● **Directions**: Each line of the data below from the one holding "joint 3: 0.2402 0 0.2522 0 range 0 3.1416" to the one holding "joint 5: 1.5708", inclusive, is to be reproduced exactly; no other line belongs in the answer.

● **Extracted material**:
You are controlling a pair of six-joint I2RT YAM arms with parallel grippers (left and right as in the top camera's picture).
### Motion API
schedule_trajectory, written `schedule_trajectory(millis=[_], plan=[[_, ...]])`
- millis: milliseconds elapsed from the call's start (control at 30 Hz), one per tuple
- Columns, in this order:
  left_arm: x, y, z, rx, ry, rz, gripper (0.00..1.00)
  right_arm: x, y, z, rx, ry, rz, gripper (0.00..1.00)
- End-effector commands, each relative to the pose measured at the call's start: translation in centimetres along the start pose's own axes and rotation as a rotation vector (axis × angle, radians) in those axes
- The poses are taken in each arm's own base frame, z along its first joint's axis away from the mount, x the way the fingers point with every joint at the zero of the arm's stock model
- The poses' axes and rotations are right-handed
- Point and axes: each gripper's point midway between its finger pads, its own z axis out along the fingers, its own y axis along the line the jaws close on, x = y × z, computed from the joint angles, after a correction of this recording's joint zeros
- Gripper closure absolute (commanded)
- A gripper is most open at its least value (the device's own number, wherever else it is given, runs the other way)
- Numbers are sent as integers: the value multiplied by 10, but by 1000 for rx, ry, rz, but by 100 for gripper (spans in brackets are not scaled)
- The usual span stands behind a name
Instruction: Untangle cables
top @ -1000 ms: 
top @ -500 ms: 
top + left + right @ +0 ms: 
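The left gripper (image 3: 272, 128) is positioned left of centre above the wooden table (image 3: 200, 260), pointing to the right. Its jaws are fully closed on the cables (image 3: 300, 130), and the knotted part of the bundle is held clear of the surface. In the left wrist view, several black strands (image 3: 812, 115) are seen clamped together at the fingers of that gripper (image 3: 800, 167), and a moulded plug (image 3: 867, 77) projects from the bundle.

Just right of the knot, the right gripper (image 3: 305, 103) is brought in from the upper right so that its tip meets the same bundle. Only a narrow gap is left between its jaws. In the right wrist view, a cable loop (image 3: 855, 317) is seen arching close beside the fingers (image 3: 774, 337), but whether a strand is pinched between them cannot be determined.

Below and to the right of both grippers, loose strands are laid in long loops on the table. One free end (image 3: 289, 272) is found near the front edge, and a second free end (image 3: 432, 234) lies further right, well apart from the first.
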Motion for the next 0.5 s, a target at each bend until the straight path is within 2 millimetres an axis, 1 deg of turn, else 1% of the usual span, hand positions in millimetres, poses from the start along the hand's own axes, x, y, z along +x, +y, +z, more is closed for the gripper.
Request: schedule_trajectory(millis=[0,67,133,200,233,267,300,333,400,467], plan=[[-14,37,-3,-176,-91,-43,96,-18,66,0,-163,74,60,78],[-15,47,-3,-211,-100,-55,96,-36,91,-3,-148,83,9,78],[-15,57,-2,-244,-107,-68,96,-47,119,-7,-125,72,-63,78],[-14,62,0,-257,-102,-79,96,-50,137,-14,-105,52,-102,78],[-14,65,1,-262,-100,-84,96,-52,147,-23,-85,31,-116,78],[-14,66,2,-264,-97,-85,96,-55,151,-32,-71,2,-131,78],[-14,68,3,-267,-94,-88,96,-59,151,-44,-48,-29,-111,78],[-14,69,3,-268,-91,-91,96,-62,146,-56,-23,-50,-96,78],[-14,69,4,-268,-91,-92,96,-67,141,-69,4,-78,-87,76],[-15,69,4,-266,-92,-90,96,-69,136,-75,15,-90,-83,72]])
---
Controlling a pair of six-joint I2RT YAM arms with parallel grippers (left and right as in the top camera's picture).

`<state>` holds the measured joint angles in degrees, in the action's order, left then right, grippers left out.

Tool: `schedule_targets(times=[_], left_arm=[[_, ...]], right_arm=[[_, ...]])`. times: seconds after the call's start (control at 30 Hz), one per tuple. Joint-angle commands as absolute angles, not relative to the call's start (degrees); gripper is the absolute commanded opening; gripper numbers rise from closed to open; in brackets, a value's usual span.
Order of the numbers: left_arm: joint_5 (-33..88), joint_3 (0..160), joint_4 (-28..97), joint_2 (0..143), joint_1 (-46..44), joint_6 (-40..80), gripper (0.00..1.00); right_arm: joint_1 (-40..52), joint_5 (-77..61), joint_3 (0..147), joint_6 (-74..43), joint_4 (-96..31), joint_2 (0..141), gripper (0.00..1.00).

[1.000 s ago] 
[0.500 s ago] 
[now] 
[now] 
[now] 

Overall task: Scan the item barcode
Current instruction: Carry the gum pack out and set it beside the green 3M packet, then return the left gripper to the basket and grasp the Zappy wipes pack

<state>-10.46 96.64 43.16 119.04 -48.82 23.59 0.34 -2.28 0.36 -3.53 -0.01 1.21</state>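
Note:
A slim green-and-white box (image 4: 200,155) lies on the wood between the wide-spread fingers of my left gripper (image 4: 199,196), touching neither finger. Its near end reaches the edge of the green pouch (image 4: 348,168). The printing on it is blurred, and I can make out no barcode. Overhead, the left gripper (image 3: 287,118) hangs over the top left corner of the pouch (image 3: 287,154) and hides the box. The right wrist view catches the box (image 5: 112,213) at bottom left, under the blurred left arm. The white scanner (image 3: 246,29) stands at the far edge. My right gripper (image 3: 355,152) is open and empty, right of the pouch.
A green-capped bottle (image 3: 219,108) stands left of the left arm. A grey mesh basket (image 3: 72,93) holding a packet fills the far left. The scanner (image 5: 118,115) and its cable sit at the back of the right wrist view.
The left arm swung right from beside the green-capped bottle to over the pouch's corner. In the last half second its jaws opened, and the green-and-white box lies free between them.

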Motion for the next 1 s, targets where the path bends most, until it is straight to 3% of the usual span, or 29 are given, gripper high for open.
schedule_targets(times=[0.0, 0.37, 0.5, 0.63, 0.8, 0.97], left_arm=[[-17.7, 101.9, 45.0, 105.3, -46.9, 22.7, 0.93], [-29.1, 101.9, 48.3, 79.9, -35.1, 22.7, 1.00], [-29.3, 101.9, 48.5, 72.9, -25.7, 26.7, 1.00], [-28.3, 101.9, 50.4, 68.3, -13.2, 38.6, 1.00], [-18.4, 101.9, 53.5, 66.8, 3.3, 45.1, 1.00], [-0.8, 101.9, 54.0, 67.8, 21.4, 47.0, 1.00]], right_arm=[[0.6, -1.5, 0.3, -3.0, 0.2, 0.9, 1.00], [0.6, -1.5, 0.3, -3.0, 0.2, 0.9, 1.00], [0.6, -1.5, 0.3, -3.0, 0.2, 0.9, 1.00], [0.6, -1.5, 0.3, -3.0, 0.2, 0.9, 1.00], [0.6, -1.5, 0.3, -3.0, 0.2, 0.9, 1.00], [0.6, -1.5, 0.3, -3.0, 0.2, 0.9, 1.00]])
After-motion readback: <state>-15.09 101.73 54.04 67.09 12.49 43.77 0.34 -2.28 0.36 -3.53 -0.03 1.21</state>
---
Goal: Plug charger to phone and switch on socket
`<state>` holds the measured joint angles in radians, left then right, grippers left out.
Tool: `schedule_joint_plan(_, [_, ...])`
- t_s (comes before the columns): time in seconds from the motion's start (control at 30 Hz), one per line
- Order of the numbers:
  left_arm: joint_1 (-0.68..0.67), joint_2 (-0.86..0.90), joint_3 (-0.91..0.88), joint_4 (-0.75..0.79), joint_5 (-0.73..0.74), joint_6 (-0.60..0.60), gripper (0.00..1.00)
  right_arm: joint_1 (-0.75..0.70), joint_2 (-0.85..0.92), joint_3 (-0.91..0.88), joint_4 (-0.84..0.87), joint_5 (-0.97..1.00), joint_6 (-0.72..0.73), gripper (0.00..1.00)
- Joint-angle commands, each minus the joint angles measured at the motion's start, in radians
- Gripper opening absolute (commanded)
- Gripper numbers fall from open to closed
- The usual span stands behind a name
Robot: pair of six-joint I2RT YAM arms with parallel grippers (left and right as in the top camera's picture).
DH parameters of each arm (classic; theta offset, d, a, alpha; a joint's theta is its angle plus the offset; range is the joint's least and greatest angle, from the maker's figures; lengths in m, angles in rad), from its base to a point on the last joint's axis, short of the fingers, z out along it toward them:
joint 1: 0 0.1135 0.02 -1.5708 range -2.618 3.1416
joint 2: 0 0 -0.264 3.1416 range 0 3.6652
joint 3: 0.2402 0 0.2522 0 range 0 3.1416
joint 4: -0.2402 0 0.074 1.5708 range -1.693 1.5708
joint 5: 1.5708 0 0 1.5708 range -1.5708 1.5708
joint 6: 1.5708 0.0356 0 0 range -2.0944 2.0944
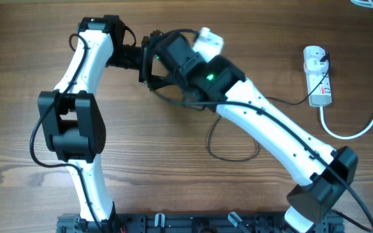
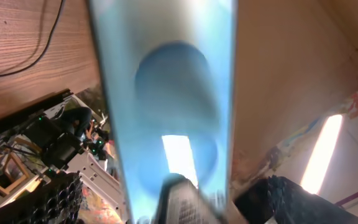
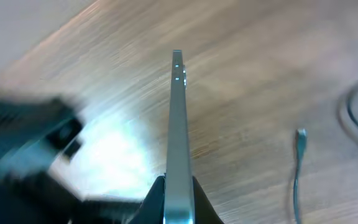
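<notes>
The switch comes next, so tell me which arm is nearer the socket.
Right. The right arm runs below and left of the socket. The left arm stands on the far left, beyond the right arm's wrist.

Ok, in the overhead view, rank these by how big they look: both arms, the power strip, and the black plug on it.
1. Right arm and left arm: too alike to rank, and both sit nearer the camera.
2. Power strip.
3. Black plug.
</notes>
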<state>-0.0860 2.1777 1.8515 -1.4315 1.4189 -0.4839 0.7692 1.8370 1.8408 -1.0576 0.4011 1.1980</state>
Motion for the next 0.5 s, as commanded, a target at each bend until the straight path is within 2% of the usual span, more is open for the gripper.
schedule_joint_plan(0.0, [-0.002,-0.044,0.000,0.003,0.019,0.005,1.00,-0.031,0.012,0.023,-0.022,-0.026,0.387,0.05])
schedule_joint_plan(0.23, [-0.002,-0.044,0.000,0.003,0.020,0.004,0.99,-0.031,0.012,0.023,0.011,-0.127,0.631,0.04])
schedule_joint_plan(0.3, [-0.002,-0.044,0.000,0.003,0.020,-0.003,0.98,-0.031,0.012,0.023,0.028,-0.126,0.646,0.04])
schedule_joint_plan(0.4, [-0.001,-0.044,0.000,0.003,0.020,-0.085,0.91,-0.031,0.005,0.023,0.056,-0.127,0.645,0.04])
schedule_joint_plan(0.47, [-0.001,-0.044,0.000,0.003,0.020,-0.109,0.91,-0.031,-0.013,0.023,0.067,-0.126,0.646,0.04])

● **Reply**:
joint 3: 0.2402 0 0.2522 0 range 0 3.1416
joint 4: -0.2402 0 0.074 1.5708 range -1.693 1.5708
joint 5: 1.5708 0 0 1.5708 range -1.5708 1.5708

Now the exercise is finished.